Pennsylvania Department of Labor & Industry (L&I) Secretary Jennifer Berrier announced today a new grant program designed to boost Pennsylvania’s competitive edge in the clean-energy sector by promoting workforce development and overall industry recovery from the COVID-19 pandemic. L&I is inviting local workforce development boards to submit project proposals that would support at least 25 local or regional clean-energy businesses.
Five Clean Energy Workforce Development Grants of up to $500,000 each are available, for a total of $2.5 million committed statewide. Proposals are due to the department March 14th, 2022. The workforce development projects will kick off in July and continue through June 2025.
“This investment in the clean-energy sector’s workforce is an investment in the future of Pennsylvania.
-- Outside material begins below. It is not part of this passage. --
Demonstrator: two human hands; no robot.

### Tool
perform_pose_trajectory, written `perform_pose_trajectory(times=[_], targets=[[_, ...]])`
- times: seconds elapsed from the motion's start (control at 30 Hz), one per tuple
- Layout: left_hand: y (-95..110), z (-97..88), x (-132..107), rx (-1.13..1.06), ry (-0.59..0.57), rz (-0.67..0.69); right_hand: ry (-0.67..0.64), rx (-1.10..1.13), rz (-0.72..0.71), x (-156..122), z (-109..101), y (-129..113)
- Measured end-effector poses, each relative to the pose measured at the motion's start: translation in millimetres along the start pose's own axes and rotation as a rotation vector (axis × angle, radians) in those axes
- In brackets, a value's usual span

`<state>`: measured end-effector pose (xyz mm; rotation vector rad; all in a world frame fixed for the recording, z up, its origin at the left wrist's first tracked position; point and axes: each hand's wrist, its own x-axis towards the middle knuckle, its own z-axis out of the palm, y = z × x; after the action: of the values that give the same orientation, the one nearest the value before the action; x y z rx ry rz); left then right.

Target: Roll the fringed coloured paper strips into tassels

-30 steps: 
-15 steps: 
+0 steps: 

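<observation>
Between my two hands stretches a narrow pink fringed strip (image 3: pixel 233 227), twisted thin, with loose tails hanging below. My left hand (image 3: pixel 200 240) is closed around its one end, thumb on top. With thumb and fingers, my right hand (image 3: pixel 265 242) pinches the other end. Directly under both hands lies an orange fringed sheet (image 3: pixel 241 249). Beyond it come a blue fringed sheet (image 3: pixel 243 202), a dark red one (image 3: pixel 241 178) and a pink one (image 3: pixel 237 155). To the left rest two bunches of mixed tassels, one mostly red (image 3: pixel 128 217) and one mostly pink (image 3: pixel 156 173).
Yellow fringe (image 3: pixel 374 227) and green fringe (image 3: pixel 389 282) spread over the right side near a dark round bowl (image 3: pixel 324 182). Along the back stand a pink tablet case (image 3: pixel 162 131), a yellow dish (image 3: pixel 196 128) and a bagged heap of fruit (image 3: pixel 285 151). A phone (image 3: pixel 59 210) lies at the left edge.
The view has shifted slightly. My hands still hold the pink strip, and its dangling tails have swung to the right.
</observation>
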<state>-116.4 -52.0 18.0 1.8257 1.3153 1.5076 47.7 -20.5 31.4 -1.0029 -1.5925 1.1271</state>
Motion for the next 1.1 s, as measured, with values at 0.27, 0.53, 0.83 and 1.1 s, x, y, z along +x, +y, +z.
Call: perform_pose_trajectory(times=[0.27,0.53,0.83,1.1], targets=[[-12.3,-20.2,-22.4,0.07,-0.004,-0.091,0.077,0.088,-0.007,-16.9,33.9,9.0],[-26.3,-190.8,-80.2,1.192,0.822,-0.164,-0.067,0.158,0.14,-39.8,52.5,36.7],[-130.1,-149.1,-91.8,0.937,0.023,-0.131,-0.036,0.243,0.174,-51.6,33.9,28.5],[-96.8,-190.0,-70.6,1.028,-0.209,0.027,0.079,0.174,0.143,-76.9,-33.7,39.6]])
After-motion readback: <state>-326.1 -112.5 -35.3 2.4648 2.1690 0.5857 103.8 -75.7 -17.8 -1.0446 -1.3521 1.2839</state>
While its recovery from the COVID-19 pandemic is well under way, this is an industry that the Wolf Administration wants to see thrive over the next decade. We need to be developing a talent pipeline now to make that vision a reality,” Secretary Berrier said.
A 2021 report from the Department of Environmental Protection (DEP) found that Pennsylvania – a manufacturing hub for wind, hydro turbine, and ENERGY STAR products – lost 13,200 clean-energy jobs between March and December 2020 due to the COVID-19 economic fallout – a 14% decline compared to 2019.
Today, with the industry recovering, employers indicate a need for more skilled workers within the clean-energy sector. In fact, before the pandemic, eight in 10 clean-energy employers in Pennsylvania reported difficulty finding qualified applicants at the end of 2019, citing lack of experience and industry-specific knowledge.
Going forward, Pennsylvania’s clean-energy sector will require greater numbers of skilled fabricators, assemblers, and other manufacturing workers. Throughout the commonwealth, a growing demand for clean-energy generation and energy efficiency will dictate a need for construction and installation workers such as HVAC mechanics, electricians, and solar photovoltaic installers.
The DEP report indicated clean-energy workers are more likely to receive healthcare and retirement benefits compared to national private-sector averages and are very satisfied with their careers and opportunities for advancement. With often lower formal educational requirements than a four-year degree, the clean-energy industry is largely accessible to job seekers with minimal up-front training.
The clean energy industry includes the technology sectors of energy efficiency, clean energy generation, alternative transportation, clean grid and storage and clean fuels. Clean energy sub-sectors include solar, wind, efficient lighting, hydropower, smart grid, electric vehicles, and biomass fuels.